Some education companies have seen significant revenue jumps over the past year.
For instance, the price of shares of Bright Horizons Family Solutions (Nasdaq: BFAM), a Watertown, Mass.-based provider of early-childhood-education programs and employer-sponsored child care, has steadily risen over the past year, closing at $59.88 per share on Oct. 26. The company reported recently that revenues jumped 18 percent in the third quarter, compared with the same quarter in 2003.
But some other education companies are struggling with lower-than-expected earnings.
AlphaSmart Inc. (Nasdaq: ALSM), a Los Gatos, Calif.-based maker of portable computers for schools, saw its stock price drop by more than half, from a high of $6.98 per share in early February to $3.13 last week.
Similarly, third-quarter revenues for the computer company were down compared with the third quarter of 2003, from $10.6 million to $8.8 million.
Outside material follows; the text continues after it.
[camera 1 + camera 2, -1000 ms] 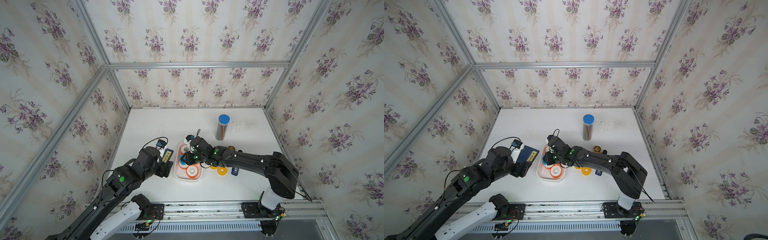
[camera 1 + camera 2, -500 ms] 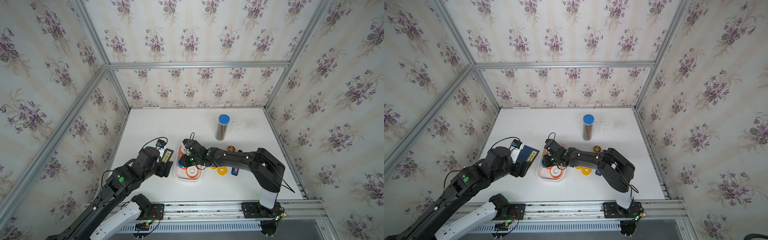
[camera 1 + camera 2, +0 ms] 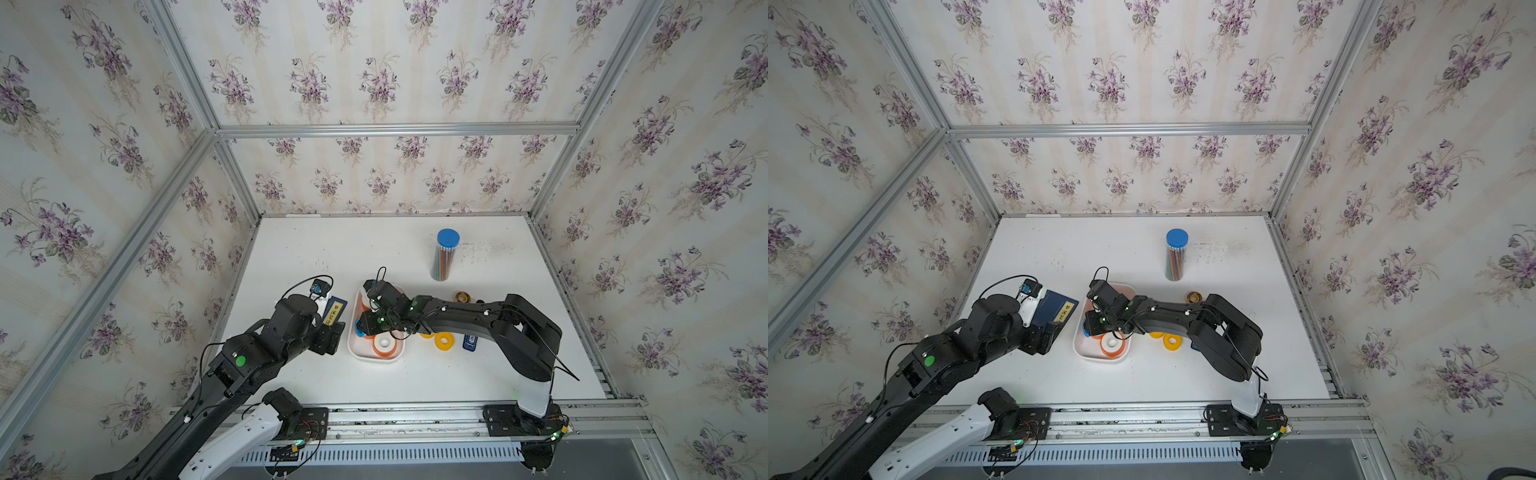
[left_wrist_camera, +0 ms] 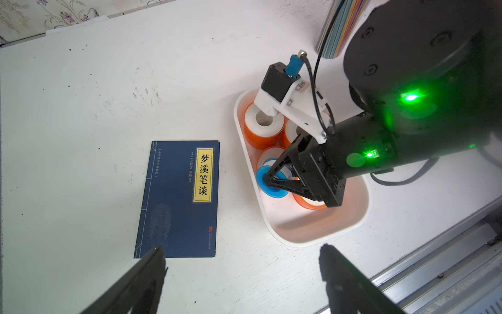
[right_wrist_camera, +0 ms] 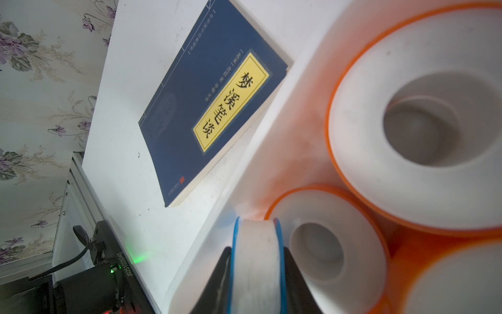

“Softness in technology spending in the K-12 education market has continued to impact our quarterly revenue and earnings, as well as our outlook,” Ketan D. Kothari, AlphaSmart’s chairman and chief executive officer, said in a statement. “We have been particularly vulnerable to deferred purchasing decisions by certain school districts.”
Beyond those developments, Mr. Jackson of Eduventures says that the education market has continued a trend toward greater consolidation.
He pointed to School Specialty Inc. as an example. The Greenville, Wis.-based supplies company has acquired several companies since 2002.